Из всех Голодоморных историй меня больше всего поразил рассказ ныне покойной Ярины Мыцик. Весной 1933-го из сытого Ленинграда в село Вишнополь на Черкасчине приехала к родителям ее родственница Марина Проценко с сыном Петрусем. Мальчику было лет 6 или 7.
В голодном Вишнополе как раз ели коржи-маторжаники. Колхозникам выдавали на день 200 граммов муки. В нее добавляли перетертые листья береста и пекли. Петрусь протянул руку, чтобы съесть хотя бы один.

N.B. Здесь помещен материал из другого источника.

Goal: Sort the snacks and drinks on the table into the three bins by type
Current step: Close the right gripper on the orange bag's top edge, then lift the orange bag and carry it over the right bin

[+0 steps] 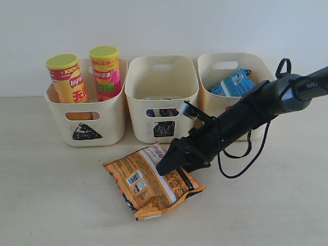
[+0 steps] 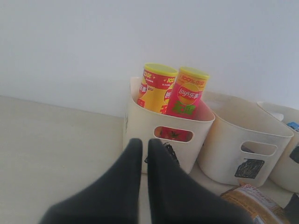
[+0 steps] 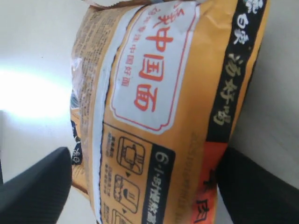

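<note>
Foreground: the orange packet (image 1: 148, 184) lies flat on the table (image 1: 51, 205), in front of the bins and clear of them, printed face up. The right gripper (image 1: 166, 166) reaches down at a slant from the right side onto the packet's far edge. In the right wrist view its jaws stand wide open, with one finger (image 3: 37, 186) on each side of the packet's width; whether the fingers touch the wrapper cannot be told.

The left gripper (image 2: 145, 142) appears only in the left wrist view. Its jaws are closed together with nothing between them, above bare table in front of the triangle bin (image 1: 102, 120).

Middle ground: three cream bins stand side by side in a row.
- The triangle bin, at left, holds the yellow-red can (image 1: 69, 79) and the pink-green can (image 1: 106, 72), both upright, lids above the rim.
- The square bin (image 1: 138, 118), at centre, shows dark shapes (image 1: 161, 111) through its handle slot, too hidden to identify.
- The right bin (image 1: 207, 66) holds the blue packet (image 1: 233, 83), which leans inside; the arm covers the bin's mark.

Background: a plain white wall (image 1: 154, 25).
</note>
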### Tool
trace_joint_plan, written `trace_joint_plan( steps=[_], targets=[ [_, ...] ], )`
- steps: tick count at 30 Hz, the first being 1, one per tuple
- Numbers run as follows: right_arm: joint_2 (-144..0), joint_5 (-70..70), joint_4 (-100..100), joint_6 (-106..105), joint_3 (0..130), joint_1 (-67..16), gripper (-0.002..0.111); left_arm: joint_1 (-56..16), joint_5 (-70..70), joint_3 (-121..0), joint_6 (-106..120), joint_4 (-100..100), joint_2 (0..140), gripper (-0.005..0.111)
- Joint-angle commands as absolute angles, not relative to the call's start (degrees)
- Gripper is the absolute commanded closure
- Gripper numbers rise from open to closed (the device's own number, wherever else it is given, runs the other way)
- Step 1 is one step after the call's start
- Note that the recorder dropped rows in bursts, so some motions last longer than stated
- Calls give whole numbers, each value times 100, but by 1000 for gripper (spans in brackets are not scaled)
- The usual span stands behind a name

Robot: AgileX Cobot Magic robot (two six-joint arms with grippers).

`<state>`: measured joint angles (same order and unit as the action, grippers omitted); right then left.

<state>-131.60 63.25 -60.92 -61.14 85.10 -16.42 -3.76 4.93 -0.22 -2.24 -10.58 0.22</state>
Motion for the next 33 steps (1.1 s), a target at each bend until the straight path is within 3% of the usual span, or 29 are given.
trace_joint_plan(
  steps=[1,6,10,33],
  targets=[
    [-13334,6036,-5461,-6142,8465,-1669,36,-404,475,0,-185,-1051,0,103],
    [-13334,5929,-5342,-6142,8465,-1669,70,-404,475,0,-185,-1051,0,103],
    [-13334,5898,-5327,-6161,8465,-1656,106,-404,475,0,-185,-1051,0,103],
    [-11769,6983,-5142,-5732,8465,-1656,108,-404,509,0,-119,-1051,0,103]
  ],
)
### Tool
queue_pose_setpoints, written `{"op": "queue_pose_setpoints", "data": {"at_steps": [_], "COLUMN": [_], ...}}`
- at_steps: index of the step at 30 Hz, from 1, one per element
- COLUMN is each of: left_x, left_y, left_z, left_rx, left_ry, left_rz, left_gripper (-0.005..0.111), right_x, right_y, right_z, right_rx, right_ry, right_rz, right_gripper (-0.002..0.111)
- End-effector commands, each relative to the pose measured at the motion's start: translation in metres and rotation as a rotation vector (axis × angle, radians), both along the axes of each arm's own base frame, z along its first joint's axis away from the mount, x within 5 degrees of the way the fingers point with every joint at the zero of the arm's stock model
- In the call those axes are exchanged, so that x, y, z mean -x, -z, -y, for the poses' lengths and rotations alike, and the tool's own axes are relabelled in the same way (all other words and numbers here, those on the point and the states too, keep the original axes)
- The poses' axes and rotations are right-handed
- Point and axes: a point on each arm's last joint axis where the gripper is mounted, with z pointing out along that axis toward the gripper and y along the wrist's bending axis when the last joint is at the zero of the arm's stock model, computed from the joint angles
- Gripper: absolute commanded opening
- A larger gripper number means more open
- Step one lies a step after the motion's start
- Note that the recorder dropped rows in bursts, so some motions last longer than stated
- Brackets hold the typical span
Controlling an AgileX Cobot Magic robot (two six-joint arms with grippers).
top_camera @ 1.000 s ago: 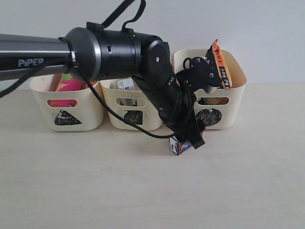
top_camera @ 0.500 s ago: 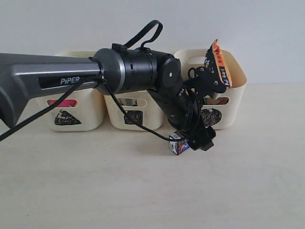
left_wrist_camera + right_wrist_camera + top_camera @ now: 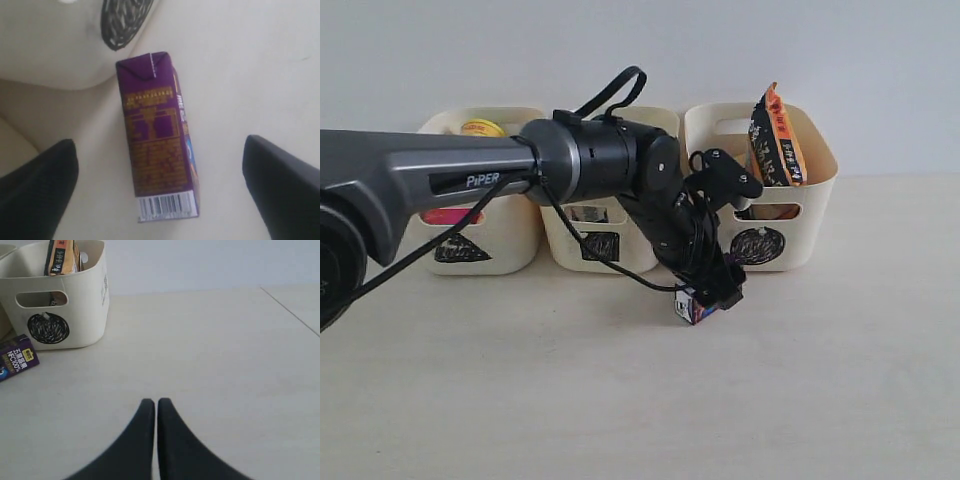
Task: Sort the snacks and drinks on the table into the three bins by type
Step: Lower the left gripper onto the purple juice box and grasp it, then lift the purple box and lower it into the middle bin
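Three cream bins stand in a row along the back edge of the tabletop (image 3: pixel 640 400). The triangle bin (image 3: pixel 515 240) on the left shows one yellow tube (image 3: pixel 480 128) at its rim and something pink through its slot handle. The left arm (image 3: pixel 420 180) crosses in front of it and hides much of the square bin (image 3: pixel 605 250) in the middle. One purple carton (image 3: pixel 693 306) lies on its side on the tabletop, in front of the gap between the square bin and the circle bin (image 3: pixel 815 200), just beside the latter's corner. The left jaws hang released over it, one dark finger (image 3: pixel 40 190) on each long side of the carton, neither touching. One orange-brown bag (image 3: pixel 777 140) stands up out of the circle bin. The right jaws are clenched on nothing, fingertips (image 3: pixel 147 430) pressed together low over bare tabletop. Clear surface runs wide in front of the row and off to the right of the circle bin.
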Motion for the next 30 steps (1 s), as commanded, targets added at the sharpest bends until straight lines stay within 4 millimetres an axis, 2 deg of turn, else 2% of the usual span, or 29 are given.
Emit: {"op": "queue_pose_setpoints", "data": {"at_steps": [1,9,12,15,18,24,30], "left_x": [-0.005,-0.009,-0.009,-0.009,-0.008,-0.004,0.006], "left_y": [0.008,0.028,0.028,0.028,0.029,0.029,0.006], "left_z": [0.004,0.006,0.007,0.006,0.005,0.002,0.002], "left_rx": [0.029,0.034,0.037,0.033,0.022,-0.020,-0.046], "left_ry": [-0.012,-0.014,-0.014,-0.014,-0.013,-0.001,0.025], "left_rz": [0.029,0.040,0.044,0.040,0.026,-0.019,-0.047], "left_gripper": [0.082,0.081,0.073,0.047,0.004,0.004,0.004], "right_x": [0.000,0.000,0.000,0.000,0.000,0.000,0.000], "right_y": [-0.001,-0.001,-0.001,-0.001,-0.001,-0.001,-0.001], "right_z": [0.000,0.000,0.000,0.000,0.000,0.000,0.000], "right_rx": [0.001,0.001,0.001,0.001,0.001,0.001,0.001], "right_ry": [0.001,0.001,0.001,0.001,0.001,0.001,0.001], "right_rz": [0.013,0.013,0.013,0.013,0.013,0.013,0.013], "right_gripper": [0.000,0.000,0.000,0.000,0.000,0.000,0.000]}}
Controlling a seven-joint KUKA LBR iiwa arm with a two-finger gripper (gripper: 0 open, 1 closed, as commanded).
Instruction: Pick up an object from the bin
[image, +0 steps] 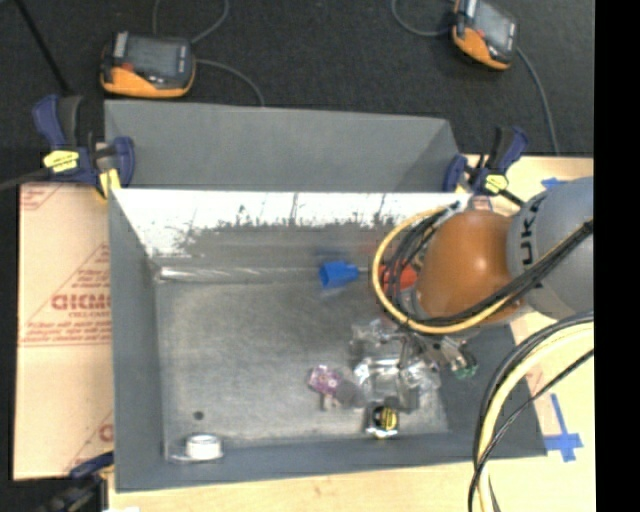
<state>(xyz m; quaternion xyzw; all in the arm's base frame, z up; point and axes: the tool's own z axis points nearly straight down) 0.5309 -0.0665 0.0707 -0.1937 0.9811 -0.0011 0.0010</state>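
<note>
Bin (230, 350): one blue block (339, 273), one purple piece (323, 380).

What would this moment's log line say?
arm: over front-right | nearest: purple piece, black-yellow piece | apart: blue block, white cap | held: cannot tell

You'll find a heap of clear, shiny bits (385, 368) in the bin's (240, 330) near right part. A small purple piece (323, 380) lies just left of it, and a black-and-yellow piece (383, 421) lies just below.
</note>
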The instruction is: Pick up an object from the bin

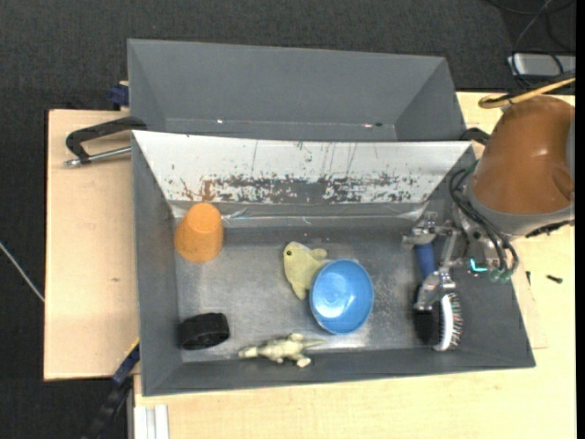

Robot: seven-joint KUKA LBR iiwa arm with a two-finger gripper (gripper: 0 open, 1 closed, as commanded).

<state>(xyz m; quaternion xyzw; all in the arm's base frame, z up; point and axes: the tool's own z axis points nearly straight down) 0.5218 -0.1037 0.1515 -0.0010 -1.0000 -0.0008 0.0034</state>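
Note:
My gripper [445, 250] hangs low at the right end of the bin, close to the right wall. Directly under and beside it lies a brush [436, 316] with a black head, pale bristles and a blue handle that points toward the back wall. The upper part of that handle runs beneath the gripper, partly hidden by it. Whether the gripper touches the brush I cannot tell. A round blue bowl [341, 295] rests on the floor to the left of the brush.
A pale yellow soft shape [300, 265] leans against the bowl's left side. An orange cup [199, 231] stands at the back left, a black wheel [203, 330] at the front left, and a small beige lizard figure [278, 349] by the front wall.

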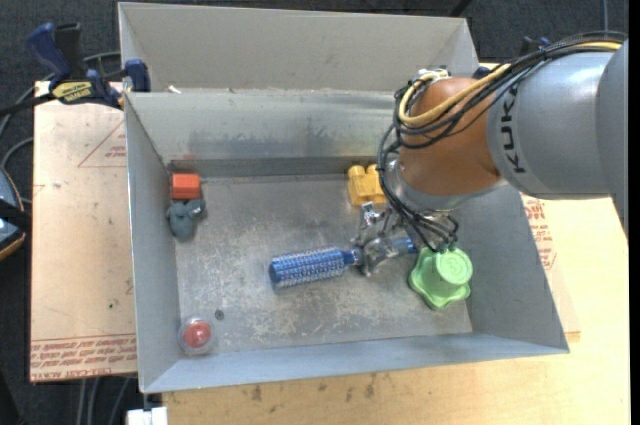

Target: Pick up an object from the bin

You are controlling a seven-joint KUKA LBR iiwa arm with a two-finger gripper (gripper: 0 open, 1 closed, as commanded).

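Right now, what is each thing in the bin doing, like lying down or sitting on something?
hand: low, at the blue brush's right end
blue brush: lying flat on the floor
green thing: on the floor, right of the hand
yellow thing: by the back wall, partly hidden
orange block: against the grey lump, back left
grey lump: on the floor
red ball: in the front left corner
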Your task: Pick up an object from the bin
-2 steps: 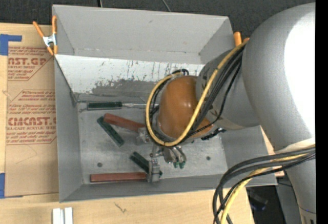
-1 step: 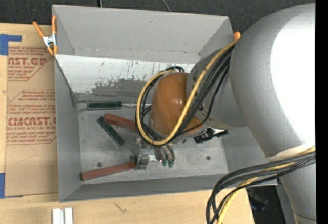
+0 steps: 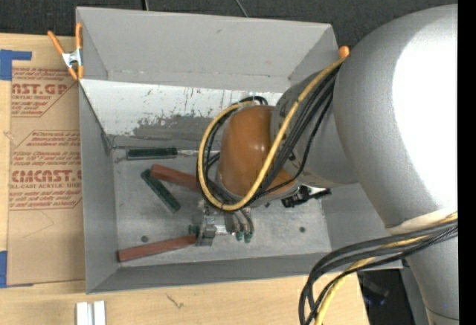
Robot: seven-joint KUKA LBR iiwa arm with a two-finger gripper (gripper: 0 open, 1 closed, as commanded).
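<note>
Grey bin, arm entering. The orange cover and cables hide the bin floor above the gripper; whether it is open or closed cannot be told. A red stick lies left of the gripper, one end meeting it. Up-left of the gripper: a second red stick, a green stick, a thin green rod.
</note>
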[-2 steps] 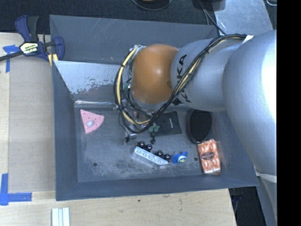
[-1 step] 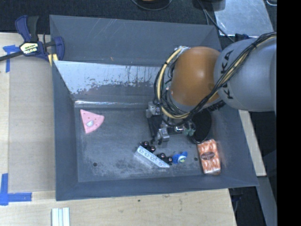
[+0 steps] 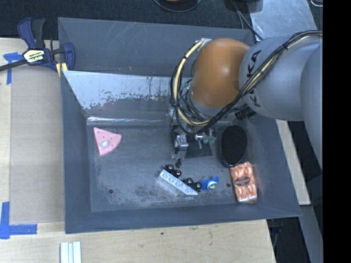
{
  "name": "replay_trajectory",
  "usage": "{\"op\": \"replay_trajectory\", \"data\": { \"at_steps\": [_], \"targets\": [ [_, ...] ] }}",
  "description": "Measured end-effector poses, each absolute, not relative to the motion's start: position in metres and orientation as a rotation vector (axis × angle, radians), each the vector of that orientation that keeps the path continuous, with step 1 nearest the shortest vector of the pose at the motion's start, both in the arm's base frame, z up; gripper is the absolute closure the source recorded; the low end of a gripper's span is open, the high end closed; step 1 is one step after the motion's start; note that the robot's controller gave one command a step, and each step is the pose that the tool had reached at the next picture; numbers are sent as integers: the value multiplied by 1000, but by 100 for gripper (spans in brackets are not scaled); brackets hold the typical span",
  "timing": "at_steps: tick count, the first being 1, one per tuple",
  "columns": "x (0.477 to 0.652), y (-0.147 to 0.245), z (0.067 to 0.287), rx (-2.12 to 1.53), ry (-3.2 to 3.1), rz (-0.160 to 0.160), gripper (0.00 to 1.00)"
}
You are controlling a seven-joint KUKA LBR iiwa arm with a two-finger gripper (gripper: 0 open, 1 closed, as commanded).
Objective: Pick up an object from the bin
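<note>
Below the arm (image 3: pixel 219 81), grey strip (image 3: pixel 176 183) slants down-right.

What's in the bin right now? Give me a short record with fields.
tool: low over the middle of the bin
nearest thing: white strip with black dots, flat on the floor, just below the tool in the view
beside the strip: small blue piece
right side: black oval; orange patterned block
left side: pink triangle, alone

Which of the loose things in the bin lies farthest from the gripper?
The pink triangular piece, alone at the left of the bin. The black oval, orange block, blue bit and grey strip all lie near the gripper.
</note>
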State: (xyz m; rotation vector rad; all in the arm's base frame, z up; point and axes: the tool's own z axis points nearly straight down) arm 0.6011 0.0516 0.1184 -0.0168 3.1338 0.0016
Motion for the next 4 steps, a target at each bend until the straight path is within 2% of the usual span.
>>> {"op": "replay_trajectory", "data": {
  "at_steps": [1, 2, 3, 4],
  "targets": [
    [613, 25, 92, -357, 3117, 0, 0],
    [613, 3, 108, -91, 3128, 2, 0],
    [626, 0, 72, -308, 3115, 1, 100],
    [626, 0, 72, -308, 3115, 1, 100]
  ]
}}
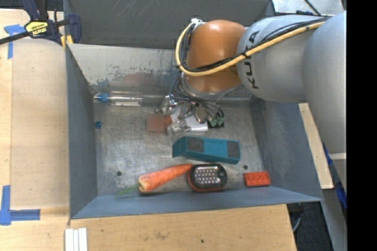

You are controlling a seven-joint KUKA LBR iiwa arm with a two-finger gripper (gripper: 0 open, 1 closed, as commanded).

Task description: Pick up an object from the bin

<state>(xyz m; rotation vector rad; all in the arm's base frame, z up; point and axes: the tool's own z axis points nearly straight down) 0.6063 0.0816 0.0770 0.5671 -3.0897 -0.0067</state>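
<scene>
My gripper (184,117) hangs low over the middle of the bin, under the arm's orange cover. A small brown flat block (156,123) lies just to its left, close to the fingertips. Directly in front of the gripper lies a teal blue rectangular block (206,149). Whether anything sits between the fingers cannot be made out.
An orange carrot (165,178) lies along the front wall, with a round black and red gadget (207,177) beside it and a small red block (256,178) to the right. A clear tube with a blue cap (121,100) rests by the back wall at left.
</scene>
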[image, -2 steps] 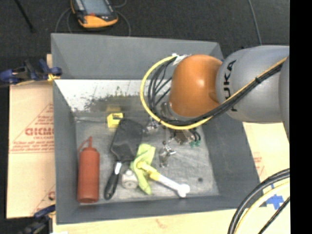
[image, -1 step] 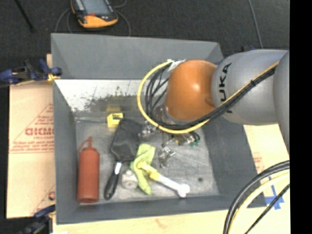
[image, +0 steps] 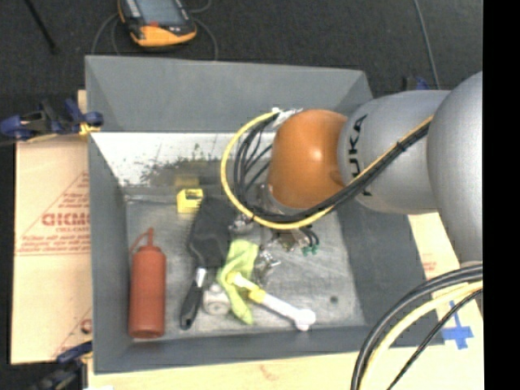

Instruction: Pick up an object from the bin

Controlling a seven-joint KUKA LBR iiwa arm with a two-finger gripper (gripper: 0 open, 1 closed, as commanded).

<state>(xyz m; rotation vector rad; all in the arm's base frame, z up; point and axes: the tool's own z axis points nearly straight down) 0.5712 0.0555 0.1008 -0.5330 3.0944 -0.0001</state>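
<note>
**Gripper low over the green piece, right of the red bottle**

The red bottle (image: 148, 287) lies lengthwise by the left wall of the bin (image: 219, 96), cap pointing to the far side. Just to its right lies a black brush (image: 205, 232), its handle running towards the near wall. A small yellow block (image: 188, 199) sits beyond the bottle, up and to the right of its cap.

Further right of the bottle, past the brush, is a crumpled green floppy piece (image: 236, 273). A short white cylinder (image: 215, 301) lies by its near left side and a white bone-shaped stick (image: 286, 309) juts out to its near right.

The gripper (image: 272, 254) hangs under the arm's orange cover (image: 305, 157), down at the green piece's right edge, well to the right of the bottle. The cover and cables hide most of it, so I cannot tell how far open it is or whether it grasps anything.
</note>
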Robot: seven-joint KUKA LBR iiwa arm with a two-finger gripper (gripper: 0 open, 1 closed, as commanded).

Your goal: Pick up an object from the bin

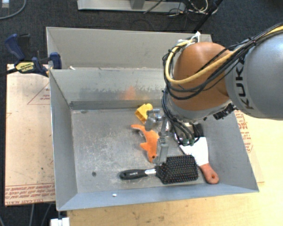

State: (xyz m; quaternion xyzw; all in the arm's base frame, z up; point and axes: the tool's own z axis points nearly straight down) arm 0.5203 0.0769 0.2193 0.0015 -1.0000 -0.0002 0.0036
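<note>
My gripper (162,147) hangs low in the middle of the bin, under the arm's orange cover. Its tip is right beside an orange plastic piece (148,141) that lies on the bin floor, and it seems to touch the piece's right edge. A small yellow piece (144,111) lies just behind, near the back wall. In front of the gripper lies a black hairbrush (178,168), its handle pointing left.
A white spatula (198,150) with an orange handle lies to the right of the brush, partly under the arm. The arm and its cables cover the bin's right half. The left half of the bin floor is bare metal.
</note>
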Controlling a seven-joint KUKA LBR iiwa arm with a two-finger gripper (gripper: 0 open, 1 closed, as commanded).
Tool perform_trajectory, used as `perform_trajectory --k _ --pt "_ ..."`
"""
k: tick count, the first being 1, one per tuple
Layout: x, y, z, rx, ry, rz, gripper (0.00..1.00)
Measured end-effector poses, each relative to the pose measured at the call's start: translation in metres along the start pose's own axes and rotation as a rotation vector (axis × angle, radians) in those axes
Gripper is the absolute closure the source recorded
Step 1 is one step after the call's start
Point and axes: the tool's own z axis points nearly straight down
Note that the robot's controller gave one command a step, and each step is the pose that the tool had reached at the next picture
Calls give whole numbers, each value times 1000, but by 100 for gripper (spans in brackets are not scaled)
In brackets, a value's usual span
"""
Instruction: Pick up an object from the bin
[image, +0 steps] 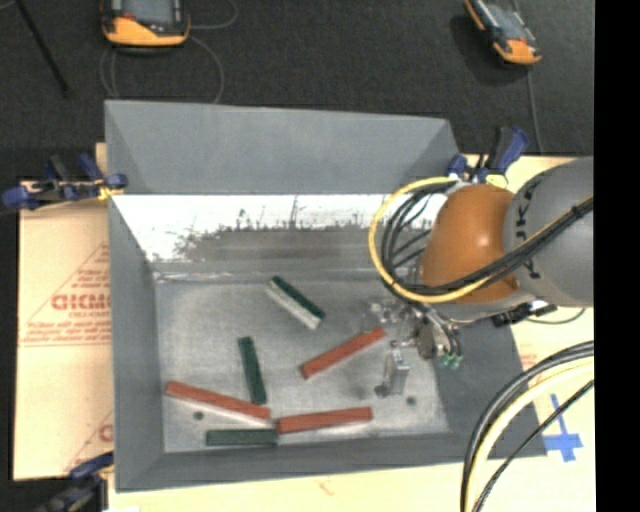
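My gripper (393, 378) hangs low over the right part of the bin floor, its fingers pointing down at bare floor. Just left of it lies a red-orange bar (340, 355), slanting up to the right, its upper end close beside the gripper body. Nothing shows between the fingers. Below and left, another red bar (324, 421) rests flat near the front wall.
A green-and-white bar (295, 301) lies toward the back middle. A dark green bar (251, 369) stands lengthwise at centre left. A long red bar (216, 401) and a dark green bar (241, 437) sit along the front. The orange cover and cables crowd the right side.
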Motion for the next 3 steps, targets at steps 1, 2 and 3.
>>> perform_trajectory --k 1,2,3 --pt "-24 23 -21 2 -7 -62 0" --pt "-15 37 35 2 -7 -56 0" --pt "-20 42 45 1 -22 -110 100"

Родной дед за это его ужасно избил. От обиды ребенок забежал за 20 километров в село Роги к двоюродной бабке Анне Дорошенко.
Мальчика искали по всему Вишнополю. На второй или третий день Марина пошла в Роги. Постучала к тетке. Та открыла.
— Грех на мне, Маринка. Я зарубила и съела твоего сынка.
Стоят и смотрят друг другу в глаза. Мать, которая только что потеряла единственного сына, и убийца — которая до того никому зла не делала. Поэтому и не умела врать.
Вся в слезах Марина идет домой. Но скоро возвращается, просит Анну отдать кости. Вместе ищут место, где они закопаны. Ковыряются в земле. Нет. Ищут еще и еще. Не думают ни о чем, а просто выполняют работу, которую обязательно нужно сделать. Убийца и мать. Смеркается. Роют лихорадочно. Матери везет — находит первую кость. Та белая, потому что обваренная. Вместе находят еще несколько.
— Это все? — спрашивает Марина.
— Все, — выдавливает из себя Анна.
Мать мотает кости в платок. Уходит молча, не прощается. Выходит за село и рыдает вслух. Целует порубленные и обваренные косточки. Дома хоронит сына под грушей.
Через несколько лет, когда советская власть ввела налог на фруктовые деревья, грушу срубали. Лишь берест, из листьев которого пекли маторжаники, так под топор и не попал.